__Problem statement__
Among the lines below, restate word for word only those from the line with "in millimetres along" through the line with "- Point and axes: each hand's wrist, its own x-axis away", with both end lines kept.
━━━━━ Data shown ━━━━━
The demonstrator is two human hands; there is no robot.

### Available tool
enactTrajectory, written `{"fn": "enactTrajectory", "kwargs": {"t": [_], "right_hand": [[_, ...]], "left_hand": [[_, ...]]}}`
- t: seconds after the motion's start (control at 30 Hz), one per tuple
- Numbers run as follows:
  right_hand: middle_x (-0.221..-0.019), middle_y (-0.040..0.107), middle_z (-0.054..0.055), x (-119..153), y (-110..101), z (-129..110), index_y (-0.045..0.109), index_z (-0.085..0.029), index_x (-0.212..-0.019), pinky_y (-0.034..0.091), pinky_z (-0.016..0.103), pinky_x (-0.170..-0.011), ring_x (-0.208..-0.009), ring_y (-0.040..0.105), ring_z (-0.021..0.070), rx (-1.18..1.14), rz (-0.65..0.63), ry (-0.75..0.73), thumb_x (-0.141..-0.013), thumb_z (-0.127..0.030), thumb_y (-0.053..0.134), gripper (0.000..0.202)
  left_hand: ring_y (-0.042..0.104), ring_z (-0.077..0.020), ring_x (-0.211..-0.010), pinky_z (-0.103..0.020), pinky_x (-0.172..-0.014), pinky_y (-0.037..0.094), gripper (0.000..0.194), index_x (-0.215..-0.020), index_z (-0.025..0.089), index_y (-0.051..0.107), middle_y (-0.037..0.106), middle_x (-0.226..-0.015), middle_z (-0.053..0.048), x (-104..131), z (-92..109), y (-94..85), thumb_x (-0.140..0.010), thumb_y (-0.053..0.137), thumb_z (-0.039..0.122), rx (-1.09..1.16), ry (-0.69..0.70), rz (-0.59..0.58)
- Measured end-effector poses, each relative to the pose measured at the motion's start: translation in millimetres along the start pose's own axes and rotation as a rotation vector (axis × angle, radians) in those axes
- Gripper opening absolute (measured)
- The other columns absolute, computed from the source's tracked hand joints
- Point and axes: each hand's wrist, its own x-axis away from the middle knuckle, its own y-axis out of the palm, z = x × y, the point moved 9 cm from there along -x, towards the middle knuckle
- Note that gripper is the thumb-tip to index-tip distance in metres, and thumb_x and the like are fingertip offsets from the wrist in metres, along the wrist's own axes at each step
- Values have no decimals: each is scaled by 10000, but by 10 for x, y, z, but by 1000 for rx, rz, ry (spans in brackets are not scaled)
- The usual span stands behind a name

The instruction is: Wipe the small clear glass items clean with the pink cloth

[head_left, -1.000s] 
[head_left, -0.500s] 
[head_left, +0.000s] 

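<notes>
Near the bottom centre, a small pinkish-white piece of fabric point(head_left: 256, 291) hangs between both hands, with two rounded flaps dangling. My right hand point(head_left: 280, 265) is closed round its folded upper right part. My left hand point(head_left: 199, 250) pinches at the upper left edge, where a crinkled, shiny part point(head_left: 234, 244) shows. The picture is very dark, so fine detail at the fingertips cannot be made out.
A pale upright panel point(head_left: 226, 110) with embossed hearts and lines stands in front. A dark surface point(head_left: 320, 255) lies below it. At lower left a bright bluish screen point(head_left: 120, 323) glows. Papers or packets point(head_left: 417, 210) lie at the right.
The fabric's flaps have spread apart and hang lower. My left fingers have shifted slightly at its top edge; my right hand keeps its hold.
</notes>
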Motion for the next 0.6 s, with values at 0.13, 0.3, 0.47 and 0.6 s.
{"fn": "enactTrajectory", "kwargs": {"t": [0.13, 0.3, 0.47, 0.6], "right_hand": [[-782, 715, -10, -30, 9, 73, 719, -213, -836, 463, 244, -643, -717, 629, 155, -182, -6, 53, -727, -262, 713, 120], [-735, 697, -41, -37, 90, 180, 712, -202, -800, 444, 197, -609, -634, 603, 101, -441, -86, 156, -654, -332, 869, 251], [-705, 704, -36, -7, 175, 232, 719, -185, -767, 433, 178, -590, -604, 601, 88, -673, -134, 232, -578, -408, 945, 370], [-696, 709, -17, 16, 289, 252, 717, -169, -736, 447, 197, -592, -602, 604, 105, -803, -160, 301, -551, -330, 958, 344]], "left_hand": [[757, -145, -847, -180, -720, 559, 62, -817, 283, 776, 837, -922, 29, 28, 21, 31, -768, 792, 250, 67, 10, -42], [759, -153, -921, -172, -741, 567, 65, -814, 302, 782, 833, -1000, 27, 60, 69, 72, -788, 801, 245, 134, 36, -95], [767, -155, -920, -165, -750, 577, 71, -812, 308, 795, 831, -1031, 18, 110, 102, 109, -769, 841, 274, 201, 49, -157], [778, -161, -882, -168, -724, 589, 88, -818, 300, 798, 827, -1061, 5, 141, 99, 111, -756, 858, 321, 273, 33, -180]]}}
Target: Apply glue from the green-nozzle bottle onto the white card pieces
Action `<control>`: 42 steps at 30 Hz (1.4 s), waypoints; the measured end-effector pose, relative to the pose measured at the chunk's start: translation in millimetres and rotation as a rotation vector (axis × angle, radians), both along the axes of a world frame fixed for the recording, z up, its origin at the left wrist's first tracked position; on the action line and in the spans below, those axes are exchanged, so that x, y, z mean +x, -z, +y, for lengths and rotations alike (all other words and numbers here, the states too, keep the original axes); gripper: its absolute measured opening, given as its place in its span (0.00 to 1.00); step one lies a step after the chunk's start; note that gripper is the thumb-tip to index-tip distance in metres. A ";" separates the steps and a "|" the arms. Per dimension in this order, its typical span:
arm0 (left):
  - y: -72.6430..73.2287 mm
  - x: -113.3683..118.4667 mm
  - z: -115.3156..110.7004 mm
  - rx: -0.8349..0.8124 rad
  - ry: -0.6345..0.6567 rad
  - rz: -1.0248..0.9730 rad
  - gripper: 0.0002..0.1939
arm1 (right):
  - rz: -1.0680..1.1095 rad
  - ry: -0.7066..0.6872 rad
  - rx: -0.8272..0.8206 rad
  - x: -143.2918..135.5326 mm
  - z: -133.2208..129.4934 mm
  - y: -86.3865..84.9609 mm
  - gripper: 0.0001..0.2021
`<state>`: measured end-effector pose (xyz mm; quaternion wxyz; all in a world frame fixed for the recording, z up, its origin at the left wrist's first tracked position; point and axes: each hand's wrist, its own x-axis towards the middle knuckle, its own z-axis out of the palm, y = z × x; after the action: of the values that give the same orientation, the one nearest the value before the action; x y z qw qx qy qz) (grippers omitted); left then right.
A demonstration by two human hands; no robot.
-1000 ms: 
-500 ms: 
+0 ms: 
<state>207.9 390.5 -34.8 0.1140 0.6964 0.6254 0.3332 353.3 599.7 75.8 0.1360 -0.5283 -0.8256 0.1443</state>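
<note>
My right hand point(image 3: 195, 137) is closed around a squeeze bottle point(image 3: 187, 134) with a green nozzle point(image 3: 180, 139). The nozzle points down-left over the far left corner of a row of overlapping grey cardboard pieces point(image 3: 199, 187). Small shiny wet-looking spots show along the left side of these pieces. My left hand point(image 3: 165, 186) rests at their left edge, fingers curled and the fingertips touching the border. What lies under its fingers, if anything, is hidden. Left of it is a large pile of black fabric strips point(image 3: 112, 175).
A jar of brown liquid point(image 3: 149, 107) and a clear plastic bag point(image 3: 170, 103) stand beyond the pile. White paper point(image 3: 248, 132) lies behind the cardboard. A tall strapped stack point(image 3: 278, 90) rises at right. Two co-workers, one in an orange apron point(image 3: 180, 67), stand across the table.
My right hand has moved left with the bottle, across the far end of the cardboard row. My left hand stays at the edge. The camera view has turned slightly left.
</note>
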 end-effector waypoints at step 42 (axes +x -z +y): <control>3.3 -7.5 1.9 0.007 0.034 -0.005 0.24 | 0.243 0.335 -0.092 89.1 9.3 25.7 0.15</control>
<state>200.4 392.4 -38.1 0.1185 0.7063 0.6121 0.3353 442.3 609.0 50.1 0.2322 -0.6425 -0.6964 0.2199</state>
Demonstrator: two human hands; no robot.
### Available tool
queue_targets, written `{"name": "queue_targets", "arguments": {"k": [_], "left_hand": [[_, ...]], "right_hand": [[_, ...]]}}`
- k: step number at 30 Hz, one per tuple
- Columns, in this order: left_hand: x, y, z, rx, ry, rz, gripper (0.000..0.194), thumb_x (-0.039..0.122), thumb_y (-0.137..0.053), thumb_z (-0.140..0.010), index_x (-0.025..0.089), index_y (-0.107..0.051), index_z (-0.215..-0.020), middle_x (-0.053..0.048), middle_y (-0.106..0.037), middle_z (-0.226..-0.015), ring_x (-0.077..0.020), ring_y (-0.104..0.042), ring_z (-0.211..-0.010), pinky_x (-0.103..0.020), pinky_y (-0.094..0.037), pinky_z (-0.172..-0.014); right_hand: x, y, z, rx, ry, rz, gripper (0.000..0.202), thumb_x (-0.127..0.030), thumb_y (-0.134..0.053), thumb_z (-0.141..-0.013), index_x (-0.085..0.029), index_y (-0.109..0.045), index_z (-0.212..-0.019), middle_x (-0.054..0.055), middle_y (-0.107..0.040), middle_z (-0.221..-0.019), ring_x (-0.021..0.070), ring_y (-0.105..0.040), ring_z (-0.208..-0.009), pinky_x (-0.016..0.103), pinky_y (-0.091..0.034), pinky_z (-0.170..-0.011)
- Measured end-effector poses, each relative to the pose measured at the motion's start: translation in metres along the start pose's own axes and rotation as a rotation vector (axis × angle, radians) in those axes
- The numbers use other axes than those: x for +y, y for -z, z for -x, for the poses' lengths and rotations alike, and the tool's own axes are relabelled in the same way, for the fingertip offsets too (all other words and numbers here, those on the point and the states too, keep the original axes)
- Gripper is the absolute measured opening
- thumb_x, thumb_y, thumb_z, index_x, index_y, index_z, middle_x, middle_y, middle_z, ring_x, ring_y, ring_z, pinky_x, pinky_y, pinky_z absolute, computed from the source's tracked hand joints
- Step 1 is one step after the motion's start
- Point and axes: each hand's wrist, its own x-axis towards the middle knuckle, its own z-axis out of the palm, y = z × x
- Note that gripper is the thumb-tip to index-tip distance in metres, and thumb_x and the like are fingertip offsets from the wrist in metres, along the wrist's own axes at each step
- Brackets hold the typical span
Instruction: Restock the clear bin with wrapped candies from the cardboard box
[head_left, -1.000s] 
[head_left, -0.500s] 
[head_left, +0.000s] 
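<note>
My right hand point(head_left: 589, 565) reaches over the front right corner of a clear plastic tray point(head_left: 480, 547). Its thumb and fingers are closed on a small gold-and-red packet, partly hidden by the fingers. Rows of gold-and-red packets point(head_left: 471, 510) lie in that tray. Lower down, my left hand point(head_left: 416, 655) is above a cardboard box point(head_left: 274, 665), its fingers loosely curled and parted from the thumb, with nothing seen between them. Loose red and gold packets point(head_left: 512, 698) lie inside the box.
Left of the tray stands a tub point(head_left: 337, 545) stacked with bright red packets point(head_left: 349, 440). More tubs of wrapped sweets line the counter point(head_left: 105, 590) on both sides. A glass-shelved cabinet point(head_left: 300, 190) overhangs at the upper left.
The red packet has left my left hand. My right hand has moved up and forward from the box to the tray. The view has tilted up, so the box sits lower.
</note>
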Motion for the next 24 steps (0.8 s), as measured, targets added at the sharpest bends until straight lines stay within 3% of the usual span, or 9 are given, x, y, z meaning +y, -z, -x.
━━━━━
__Response area__
- Measured end-effector poses, each relative to the pose measured at the motion's start: translation in millimetres along the start pose's own axes and rotation as a rotation vector (axis × angle, radians) in those axes
- Gripper opening absolute (measured)
- The other columns absolute, computed from the source's tracked hand joints
- Point and axes: each hand's wrist, its own x-axis away from the middle knuckle, its own y-axis out of the palm, z = x × y, the point moved 9 cm from there along -x, towards the middle knuckle

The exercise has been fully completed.